Massachusetts General Hospital, Boston, MA, USA.
Harvard Medical School, Boston, MA, USA.
Stat Methods Med Res. 2024 Aug;33(8):1412-1423. doi: 10.1177/09622802241262523. Epub 2024 Jul 25.
An important task in health research is to characterize time-to-event outcomes such as disease onset or mortality in terms of a potentially high-dimensional set of risk factors. For example, prospective cohort studies of Alzheimer's disease (AD) typically enroll older adults for observation over several decades to assess the long-term impact of genetic and other factors on cognitive decline and mortality. The accelerated failure time model is particularly well-suited to such studies, structuring covariate effects as "horizontal" changes to the survival quantiles that conceptually reflect shifts in the outcome distribution due to lifelong exposures. However, this modeling task is complicated by the enrollment of adults at differing ages, and intermittent follow-up visits leading to interval-censored outcome information. Moreover, genetic and clinical risk factors are not only high-dimensional, but characterized by underlying grouping structures, such as by function or gene location. Such grouped high-dimensional covariates require shrinkage methods that directly acknowledge this structure to facilitate variable selection and estimation. In this paper, we address these considerations directly by proposing a Bayesian accelerated failure time model with a group-structured lasso penalty, designed for left-truncated and interval-censored time-to-event data. We develop an R package with a Markov chain Monte Carlo sampler for estimation. We present a simulation study examining the performance of this method relative to an ordinary lasso penalty and apply the proposed method to identify groups of predictive genetic and clinical risk factors for AD in the Religious Orders Study and Memory and Aging Project prospective cohort studies of AD and dementia.

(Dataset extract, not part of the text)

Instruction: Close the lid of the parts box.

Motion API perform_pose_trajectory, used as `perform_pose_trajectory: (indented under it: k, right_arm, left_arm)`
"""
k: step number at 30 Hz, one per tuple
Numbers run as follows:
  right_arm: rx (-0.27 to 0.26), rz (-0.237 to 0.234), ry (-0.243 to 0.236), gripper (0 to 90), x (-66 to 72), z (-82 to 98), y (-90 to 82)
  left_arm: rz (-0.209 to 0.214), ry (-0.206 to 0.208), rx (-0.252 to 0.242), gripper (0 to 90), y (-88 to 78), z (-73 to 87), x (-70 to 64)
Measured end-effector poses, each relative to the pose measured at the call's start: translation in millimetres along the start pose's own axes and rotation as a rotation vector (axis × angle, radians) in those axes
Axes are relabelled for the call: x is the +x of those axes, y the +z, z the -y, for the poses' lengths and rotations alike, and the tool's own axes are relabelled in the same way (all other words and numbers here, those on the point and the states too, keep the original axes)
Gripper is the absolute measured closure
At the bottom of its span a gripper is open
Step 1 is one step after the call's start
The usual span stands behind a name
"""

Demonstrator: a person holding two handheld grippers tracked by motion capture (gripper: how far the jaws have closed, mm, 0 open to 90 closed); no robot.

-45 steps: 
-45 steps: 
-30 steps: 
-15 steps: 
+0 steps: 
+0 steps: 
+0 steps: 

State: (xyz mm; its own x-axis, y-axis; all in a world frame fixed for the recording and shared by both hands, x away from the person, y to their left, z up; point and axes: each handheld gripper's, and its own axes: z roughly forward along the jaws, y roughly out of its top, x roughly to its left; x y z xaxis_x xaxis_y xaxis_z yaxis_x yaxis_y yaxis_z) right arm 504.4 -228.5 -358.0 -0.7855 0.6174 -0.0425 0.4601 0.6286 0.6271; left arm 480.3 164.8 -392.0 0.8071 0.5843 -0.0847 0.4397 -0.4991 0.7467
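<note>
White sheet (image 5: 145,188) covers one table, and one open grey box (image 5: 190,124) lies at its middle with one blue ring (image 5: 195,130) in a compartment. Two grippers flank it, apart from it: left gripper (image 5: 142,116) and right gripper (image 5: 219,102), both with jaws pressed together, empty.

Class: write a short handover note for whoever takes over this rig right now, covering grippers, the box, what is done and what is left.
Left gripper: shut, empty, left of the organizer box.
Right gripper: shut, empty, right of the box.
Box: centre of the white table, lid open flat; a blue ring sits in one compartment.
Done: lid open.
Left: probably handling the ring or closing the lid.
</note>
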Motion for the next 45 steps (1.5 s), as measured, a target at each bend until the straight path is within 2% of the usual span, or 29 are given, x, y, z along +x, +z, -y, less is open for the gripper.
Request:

在健康研究中,一个重要的任务是根据潜在的高维风险因素集来描述疾病发病或死亡率等事件时间结果。例如,阿尔茨海默病(AD)的前瞻性队列研究通常招募老年人进行几十年的观察,以评估遗传和其他因素对认知能力下降和死亡率的长期影响。加速失效时间模型特别适合于这类研究,将协变量的影响构建为生存分位数的“水平”变化,这些变化从概念上反映了由于终生暴露而导致的结果分布的变化。然而,这种建模任务由于成年人在不同年龄入组,以及间歇性的随访访问导致区间删失的结果信息而变得复杂。此外,遗传和临床风险因素不仅具有高维性,而且还具有潜在的分组结构,例如按功能或基因位置分组。这种分组的高维协变量需要收缩方法,直接承认这种结构,以促进变量选择和估计。在本文中,我们通过提出一种具有组结构 lasso 惩罚的贝叶斯加速失效时间模型来直接解决这些问题,该模型专为左截断和区间删失的事件时间数据设计。我们开发了一个带有马尔可夫链蒙特卡罗抽样器的 R 包用于估计。我们进行了一项模拟研究,考察了该方法相对于普通 lasso 惩罚的性能,并将所提出的方法应用于识别 AD 的宗教秩序研究和记忆与衰老项目前瞻性 AD 和痴呆队列研究中的预测遗传和临床风险因素的分组。